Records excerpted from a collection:

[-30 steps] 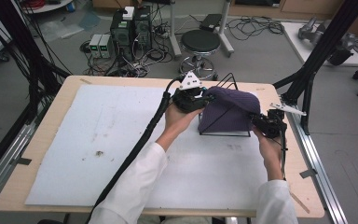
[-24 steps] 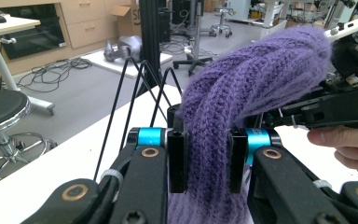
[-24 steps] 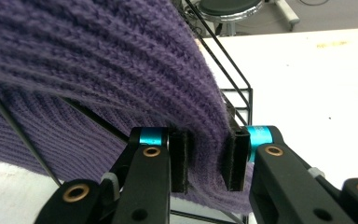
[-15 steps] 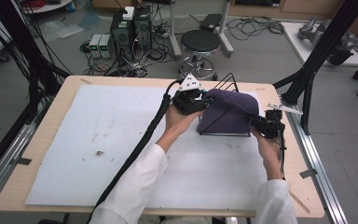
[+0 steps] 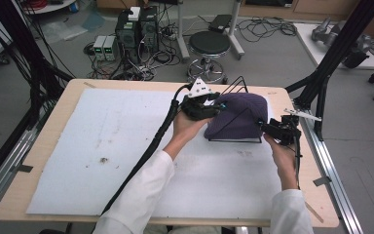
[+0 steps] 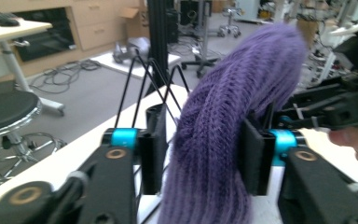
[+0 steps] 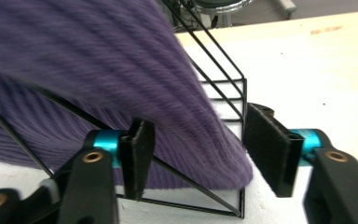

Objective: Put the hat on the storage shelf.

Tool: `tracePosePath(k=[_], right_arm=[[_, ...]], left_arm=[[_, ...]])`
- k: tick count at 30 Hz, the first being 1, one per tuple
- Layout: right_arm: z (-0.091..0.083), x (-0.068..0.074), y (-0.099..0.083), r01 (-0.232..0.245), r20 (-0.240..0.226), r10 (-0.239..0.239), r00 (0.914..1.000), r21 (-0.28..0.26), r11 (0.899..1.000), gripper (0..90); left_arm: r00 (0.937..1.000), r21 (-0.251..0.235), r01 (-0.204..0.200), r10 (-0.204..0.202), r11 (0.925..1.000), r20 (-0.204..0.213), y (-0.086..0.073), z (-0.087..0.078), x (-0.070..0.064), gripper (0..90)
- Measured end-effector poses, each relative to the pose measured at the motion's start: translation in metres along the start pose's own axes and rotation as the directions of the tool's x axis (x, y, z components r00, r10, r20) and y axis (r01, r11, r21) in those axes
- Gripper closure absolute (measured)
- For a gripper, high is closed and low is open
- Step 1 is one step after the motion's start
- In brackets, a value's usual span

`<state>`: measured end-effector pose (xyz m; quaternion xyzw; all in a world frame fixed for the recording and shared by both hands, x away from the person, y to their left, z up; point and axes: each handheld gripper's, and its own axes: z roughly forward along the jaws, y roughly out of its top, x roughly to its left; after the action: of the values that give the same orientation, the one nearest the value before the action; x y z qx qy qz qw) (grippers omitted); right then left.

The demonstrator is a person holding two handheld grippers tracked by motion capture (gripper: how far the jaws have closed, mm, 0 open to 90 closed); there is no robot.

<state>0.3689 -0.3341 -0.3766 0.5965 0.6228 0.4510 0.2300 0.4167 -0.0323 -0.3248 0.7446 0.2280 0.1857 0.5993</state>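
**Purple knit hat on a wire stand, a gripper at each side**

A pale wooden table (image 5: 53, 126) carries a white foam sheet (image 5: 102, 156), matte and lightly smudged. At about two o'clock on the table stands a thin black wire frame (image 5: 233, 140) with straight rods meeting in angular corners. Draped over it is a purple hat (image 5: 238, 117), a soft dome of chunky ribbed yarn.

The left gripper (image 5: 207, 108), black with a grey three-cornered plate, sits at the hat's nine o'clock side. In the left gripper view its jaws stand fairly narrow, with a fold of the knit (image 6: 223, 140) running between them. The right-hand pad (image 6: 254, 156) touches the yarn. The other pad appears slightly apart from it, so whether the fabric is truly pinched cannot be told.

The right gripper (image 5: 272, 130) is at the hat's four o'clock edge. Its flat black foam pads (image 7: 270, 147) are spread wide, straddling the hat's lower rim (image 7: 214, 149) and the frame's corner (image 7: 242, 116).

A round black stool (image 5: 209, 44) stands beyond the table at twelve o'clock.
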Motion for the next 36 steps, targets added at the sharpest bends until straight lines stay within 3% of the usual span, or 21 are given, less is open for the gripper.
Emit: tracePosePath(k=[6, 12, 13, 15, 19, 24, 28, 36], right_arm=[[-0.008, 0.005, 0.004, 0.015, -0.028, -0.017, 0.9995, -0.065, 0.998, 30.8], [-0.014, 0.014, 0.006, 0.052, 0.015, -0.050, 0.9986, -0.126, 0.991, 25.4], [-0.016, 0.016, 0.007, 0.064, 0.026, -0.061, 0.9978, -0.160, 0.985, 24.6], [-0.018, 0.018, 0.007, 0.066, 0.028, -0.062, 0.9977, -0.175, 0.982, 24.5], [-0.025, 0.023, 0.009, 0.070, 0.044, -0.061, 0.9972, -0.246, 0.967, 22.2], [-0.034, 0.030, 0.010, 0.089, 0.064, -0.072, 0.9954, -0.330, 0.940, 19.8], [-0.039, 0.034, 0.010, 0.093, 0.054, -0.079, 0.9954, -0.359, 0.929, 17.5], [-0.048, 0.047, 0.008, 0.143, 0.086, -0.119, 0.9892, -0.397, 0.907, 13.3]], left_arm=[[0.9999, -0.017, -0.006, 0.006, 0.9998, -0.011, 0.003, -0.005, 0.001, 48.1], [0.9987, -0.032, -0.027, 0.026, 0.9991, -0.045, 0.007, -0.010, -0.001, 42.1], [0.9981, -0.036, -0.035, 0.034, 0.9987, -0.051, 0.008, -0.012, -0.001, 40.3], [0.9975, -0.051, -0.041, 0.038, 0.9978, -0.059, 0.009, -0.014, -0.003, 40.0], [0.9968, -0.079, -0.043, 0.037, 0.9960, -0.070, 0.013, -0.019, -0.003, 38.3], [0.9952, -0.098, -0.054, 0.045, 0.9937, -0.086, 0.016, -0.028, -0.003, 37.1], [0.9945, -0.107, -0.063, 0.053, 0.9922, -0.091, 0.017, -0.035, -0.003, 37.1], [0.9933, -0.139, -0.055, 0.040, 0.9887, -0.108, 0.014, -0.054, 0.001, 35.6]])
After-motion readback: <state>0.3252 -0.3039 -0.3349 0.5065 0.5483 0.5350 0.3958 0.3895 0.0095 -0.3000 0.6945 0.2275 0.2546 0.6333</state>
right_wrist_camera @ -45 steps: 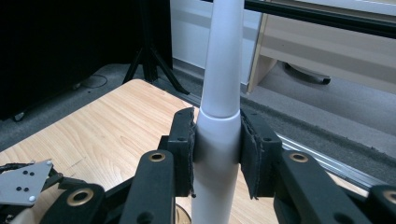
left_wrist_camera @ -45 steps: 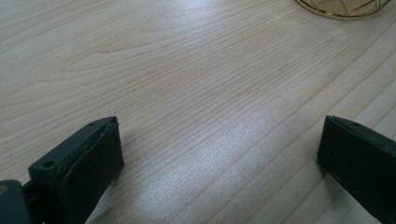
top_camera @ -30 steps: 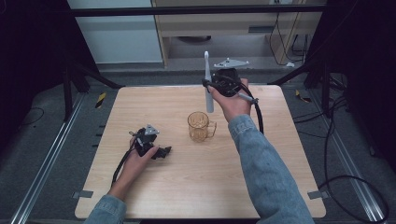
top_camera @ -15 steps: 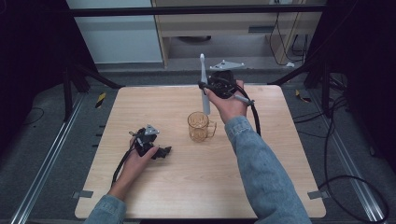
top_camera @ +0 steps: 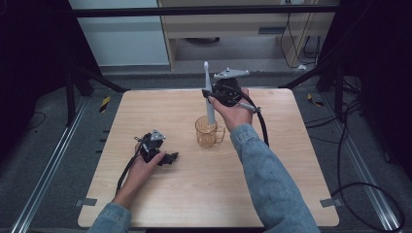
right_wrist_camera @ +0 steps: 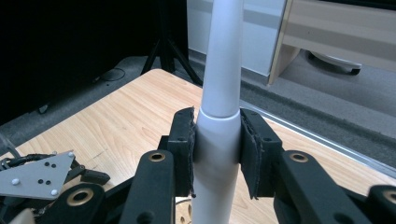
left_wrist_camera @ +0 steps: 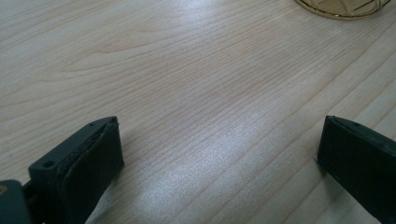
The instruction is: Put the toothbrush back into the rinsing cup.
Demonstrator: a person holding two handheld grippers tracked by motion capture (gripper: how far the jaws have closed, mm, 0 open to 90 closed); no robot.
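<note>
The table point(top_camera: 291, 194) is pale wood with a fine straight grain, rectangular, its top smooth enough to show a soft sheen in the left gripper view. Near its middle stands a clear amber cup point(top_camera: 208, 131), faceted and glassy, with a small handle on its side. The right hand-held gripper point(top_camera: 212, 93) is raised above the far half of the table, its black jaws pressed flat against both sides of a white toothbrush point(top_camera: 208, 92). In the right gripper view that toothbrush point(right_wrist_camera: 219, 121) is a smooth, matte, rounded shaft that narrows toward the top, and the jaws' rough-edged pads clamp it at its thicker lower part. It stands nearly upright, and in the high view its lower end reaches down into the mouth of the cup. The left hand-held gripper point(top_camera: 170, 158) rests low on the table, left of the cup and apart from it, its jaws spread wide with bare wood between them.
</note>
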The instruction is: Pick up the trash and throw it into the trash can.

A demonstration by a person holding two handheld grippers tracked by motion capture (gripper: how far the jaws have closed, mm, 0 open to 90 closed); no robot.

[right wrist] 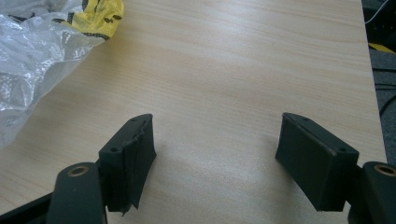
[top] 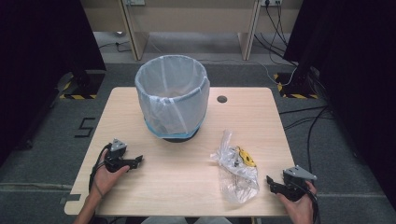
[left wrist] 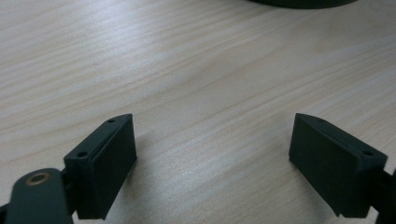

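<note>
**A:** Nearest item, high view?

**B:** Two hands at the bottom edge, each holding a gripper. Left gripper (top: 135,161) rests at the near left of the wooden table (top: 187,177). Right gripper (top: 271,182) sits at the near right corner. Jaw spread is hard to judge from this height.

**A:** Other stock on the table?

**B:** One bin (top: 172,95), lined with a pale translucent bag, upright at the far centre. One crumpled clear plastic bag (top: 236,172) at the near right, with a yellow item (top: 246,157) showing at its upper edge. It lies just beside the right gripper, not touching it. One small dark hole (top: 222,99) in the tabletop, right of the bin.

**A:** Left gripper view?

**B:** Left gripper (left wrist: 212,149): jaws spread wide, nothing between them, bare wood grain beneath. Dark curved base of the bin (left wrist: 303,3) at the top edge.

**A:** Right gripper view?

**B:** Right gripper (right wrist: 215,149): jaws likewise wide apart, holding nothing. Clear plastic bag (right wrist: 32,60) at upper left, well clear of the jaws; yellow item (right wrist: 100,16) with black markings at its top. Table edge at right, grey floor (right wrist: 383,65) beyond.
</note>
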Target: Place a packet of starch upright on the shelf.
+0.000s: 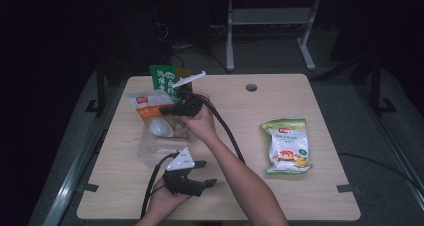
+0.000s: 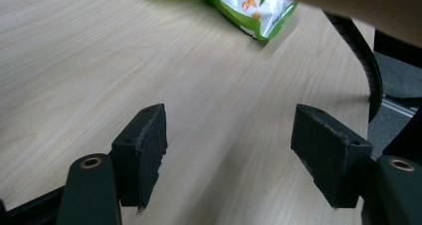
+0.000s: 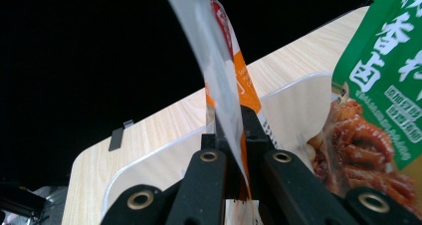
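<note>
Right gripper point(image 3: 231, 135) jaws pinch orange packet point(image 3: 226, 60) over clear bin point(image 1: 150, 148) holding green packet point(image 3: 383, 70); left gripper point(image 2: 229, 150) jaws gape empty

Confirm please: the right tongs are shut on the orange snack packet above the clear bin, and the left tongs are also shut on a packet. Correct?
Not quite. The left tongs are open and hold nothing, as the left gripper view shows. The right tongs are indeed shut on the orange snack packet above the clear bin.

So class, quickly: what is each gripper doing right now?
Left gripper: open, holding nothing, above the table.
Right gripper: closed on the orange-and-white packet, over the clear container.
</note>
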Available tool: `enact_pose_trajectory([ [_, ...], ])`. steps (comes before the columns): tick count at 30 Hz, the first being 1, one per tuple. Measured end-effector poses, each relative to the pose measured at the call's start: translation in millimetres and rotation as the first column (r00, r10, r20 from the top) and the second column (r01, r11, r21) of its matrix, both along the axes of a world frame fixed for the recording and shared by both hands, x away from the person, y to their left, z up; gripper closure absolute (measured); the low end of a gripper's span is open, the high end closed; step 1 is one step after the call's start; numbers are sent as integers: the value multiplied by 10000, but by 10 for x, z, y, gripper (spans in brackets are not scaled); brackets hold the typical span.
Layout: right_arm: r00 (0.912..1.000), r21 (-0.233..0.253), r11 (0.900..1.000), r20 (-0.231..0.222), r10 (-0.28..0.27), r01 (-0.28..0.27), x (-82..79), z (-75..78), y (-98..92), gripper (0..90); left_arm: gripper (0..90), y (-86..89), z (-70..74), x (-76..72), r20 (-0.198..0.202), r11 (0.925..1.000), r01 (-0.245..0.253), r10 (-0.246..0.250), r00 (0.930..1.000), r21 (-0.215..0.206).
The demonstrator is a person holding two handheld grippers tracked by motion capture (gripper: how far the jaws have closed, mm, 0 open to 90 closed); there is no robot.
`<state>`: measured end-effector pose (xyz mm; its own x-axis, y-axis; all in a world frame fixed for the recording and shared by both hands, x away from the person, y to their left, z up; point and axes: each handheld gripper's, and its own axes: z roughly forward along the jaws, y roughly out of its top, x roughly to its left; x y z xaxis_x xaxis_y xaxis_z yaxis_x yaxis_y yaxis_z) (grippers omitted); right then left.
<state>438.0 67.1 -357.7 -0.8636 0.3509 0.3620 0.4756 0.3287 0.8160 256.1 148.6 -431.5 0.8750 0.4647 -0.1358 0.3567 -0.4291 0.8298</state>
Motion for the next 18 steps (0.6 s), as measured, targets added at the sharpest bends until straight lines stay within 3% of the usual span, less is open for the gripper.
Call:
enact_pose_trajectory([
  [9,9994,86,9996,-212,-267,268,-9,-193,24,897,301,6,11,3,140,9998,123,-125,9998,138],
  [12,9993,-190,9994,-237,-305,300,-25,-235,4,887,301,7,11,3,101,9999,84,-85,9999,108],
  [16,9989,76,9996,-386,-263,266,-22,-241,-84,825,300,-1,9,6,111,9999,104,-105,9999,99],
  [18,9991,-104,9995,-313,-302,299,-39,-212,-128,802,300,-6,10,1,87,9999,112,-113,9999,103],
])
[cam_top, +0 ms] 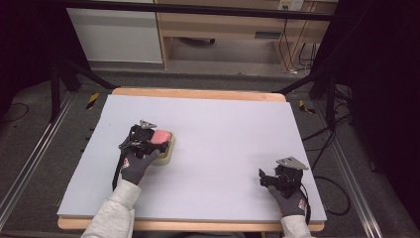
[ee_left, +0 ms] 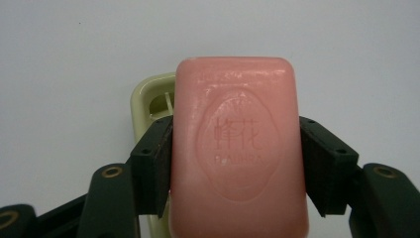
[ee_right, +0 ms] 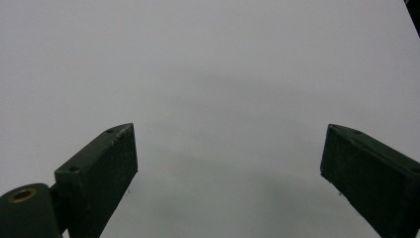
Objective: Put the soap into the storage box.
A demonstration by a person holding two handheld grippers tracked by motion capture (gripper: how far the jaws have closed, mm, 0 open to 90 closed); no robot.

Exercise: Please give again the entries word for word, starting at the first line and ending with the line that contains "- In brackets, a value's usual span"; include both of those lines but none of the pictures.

Response to this exercise:
[-30 steps] 
[-24 steps] 
[-24 steps] 
[-15 steps] 
[+0 steps] 
[+0 steps] 
[+0 steps] 

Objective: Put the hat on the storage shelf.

Tool: `tracePosePath(k=[_], right_arm=[[_, ...]], left_arm=[[_, ...]])`
- k: tick count at 30 Hz, the first being 1, one per tuple
- Layout: right_arm: z (-0.091..0.083), x (-0.068..0.074), y (-0.099..0.083), r01 (-0.232..0.245), r20 (-0.240..0.226), r10 (-0.239..0.239), r00 (0.914..1.000), r21 (-0.28..0.26), r11 (0.899..1.000), gripper (0..90); left_arm: r00 (0.937..1.000), r21 (-0.251..0.235), r01 (-0.204..0.200), r10 (-0.204..0.202), r11 (0.925..1.000), r20 (-0.204..0.213), y (-0.086..0.073), z (-0.087..0.078), x (-0.070..0.064), gripper (0..90)
- Measured end-effector poses, each relative to the pose measured at the motion's start: translation in metres along the start pose's own axes and rotation as the directions of the tool's x axis (x, y, z components r00, r10, r20) and y axis (r01, r11, r21) in those axes
- Gripper closure absolute (measured)
- For a gripper, high is closed and low is open
- Step 1 is one step after the motion's start
- In brackets, a value's usual span

No additional work remains on the exercise.